Let’s look at the charts and try to analyze its long-term and short-term potential.
Post listing, NEO exchanged hands below $1 for a long time. Then, at the end of May 2017, the price started to rise and hit a high of about $58 levels in August of last year.
After such a sharp rally, it was logical to expect some profit booking, and that is what happened. Prices corrected to the 20-week EMA but managed to stay above it until early December.
The cryptocurrency again broke out of the range in mid-December, and the up move topped out around the $200 mark in mid-January 2018. The ensuing correction reached a low of just about $44 levels in early April of this year.
If history is an example, the digital currency rallies hard, follows it up with a deep correction and after a period of consolidation the up move resumes.
In the current bear phase, NEO has completed a sharp correction, we can now expect it to consolidate for a few weeks and then resume its uptrend once again. Currently, the 50-week SMA is providing support, while the 20-week EMA is acting as a resistance.
Let’s identify the important levels on the daily chart.

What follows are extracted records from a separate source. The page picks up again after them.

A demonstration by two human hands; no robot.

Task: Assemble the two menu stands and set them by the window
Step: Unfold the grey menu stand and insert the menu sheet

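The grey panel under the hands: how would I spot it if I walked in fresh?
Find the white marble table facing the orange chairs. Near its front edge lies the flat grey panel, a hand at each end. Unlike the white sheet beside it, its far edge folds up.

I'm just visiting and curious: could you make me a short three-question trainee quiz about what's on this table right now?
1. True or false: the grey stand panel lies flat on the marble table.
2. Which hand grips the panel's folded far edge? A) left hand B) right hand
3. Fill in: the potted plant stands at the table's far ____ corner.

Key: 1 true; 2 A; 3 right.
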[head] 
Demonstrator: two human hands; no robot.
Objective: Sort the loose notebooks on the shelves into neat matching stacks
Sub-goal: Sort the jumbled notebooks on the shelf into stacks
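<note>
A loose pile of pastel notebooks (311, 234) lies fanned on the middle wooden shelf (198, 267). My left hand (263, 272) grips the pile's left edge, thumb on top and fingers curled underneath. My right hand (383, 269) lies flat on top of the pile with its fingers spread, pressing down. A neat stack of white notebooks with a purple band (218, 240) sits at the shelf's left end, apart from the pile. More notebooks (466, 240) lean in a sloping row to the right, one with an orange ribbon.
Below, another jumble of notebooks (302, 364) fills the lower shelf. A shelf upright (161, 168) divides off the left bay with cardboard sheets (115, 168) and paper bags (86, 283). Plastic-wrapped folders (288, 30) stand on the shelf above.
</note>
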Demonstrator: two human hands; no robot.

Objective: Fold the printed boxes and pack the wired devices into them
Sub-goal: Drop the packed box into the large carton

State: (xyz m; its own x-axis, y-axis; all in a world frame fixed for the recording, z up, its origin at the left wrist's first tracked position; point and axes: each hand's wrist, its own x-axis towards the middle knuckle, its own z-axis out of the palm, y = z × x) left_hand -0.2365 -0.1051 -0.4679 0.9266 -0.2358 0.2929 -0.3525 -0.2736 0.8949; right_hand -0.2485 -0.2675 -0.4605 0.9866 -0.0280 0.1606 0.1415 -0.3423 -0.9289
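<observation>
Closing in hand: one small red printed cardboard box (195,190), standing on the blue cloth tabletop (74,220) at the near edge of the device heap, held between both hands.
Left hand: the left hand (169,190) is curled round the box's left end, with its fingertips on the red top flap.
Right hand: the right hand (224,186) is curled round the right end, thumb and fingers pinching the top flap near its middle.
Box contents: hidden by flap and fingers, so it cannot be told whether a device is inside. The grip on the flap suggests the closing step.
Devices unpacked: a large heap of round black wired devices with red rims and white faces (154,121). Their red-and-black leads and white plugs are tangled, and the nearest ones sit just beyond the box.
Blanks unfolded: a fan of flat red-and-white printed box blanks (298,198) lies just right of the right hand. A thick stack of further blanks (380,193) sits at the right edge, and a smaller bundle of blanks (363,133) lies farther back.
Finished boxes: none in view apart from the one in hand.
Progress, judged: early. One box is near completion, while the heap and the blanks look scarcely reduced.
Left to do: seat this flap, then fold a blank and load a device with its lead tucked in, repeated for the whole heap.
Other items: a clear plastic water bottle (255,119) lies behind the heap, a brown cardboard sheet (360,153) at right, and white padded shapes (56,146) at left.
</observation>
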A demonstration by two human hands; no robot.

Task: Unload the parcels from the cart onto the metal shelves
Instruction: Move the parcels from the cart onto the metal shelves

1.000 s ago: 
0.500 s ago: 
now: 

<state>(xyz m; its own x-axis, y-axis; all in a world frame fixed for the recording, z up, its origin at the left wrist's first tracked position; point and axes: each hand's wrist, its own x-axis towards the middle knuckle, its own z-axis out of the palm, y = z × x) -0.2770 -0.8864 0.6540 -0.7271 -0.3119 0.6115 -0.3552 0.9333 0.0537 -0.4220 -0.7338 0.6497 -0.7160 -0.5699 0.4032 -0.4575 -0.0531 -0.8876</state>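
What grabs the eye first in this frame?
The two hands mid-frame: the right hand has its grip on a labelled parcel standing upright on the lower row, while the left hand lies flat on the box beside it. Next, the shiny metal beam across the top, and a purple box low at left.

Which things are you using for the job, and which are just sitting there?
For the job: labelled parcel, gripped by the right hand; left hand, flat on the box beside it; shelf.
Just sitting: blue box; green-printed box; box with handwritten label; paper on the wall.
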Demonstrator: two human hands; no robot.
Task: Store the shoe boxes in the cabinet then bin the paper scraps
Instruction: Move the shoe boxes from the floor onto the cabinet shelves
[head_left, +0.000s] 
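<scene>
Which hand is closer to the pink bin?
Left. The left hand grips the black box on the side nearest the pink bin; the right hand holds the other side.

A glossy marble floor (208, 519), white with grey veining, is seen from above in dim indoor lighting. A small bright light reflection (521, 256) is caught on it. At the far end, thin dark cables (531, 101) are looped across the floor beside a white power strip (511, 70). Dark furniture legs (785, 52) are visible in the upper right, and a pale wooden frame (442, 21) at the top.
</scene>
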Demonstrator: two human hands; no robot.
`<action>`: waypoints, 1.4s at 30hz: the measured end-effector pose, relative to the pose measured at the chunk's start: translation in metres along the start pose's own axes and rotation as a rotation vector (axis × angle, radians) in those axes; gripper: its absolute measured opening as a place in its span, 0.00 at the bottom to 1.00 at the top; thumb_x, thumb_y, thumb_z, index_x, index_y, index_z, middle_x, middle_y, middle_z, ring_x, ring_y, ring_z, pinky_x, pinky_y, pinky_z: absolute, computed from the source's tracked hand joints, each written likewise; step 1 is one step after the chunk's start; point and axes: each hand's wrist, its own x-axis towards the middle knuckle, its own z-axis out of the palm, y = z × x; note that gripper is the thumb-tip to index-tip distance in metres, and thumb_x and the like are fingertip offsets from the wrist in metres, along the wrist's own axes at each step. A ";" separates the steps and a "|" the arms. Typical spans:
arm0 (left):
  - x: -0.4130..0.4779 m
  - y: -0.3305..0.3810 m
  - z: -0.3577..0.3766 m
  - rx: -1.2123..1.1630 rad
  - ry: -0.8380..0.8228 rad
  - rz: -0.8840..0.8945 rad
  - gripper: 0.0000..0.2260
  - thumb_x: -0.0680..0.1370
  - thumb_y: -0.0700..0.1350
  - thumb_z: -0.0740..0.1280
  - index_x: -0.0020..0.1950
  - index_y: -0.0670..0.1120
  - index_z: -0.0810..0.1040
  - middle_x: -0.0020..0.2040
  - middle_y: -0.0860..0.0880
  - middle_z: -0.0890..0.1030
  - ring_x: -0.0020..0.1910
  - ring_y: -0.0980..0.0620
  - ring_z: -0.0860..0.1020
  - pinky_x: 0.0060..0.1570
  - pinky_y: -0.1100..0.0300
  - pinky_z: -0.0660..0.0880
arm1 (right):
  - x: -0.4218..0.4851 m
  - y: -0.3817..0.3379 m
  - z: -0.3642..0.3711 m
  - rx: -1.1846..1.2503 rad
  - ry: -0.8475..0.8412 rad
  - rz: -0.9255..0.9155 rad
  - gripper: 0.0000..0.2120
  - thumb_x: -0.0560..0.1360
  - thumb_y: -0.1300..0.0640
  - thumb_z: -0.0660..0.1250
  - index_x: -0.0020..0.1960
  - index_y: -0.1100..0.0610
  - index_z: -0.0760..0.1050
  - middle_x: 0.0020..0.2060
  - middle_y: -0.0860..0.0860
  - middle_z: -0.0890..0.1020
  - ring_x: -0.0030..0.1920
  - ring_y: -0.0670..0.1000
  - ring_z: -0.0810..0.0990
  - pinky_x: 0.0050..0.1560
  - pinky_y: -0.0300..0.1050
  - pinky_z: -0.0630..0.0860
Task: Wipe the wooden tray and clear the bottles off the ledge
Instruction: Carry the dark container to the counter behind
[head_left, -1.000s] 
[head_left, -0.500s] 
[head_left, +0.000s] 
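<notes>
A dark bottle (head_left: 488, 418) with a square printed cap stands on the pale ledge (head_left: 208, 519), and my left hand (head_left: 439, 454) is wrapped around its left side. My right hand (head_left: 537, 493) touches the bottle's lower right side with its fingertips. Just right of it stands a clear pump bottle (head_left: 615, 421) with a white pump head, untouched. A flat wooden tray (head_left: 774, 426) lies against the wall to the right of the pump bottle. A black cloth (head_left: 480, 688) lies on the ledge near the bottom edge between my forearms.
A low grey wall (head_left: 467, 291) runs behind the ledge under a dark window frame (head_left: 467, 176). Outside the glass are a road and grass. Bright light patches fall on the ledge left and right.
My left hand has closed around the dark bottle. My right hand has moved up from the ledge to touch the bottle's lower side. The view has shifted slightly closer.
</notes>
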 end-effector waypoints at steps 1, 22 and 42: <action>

The NEO/USD pair recovered smartly from the lows but is facing a stiff resistance at the downtrend line and the horizontal line around the $80 mark. Though the bulls succeeded in breaking out of $80 on April 24, they could not sustain the highs, and the price dipped back below the trendline on the very next day.
Currently, we find a rounding bottom pattern, which will complete on a breakout and close above $80 levels. This has a pattern target of $115. Another possibility is that, above $80, there is a minor resistance zone between $92.5-$95.5. Once this is crossed, the cryptocurrency could skyrocket to $140 levels.
On the other hand, if the price breaks down below both moving averages and $64, it will become weak and slide back towards the early April lows.
Can we make use of the information above?
How to trade the NEO/USD pair now
Long-term investors can expect a few weeks of consolidation, but history suggests that the next trending move should be to the upside. Therefore, they can wait and buy NEO on dips and keep a stop loss of $40.
Short-term traders can wait for a breakout above $85 to establish long positions with stops around $65 levels.
Traders who follow us and are long at $64 levels should maintain their stops on the remaining position at breakeven. Currently, the cryptocurrency is finding support at the moving average. A bounce and a break above $85 should reward the traders immensely. Hence, hold the position with the designated stops.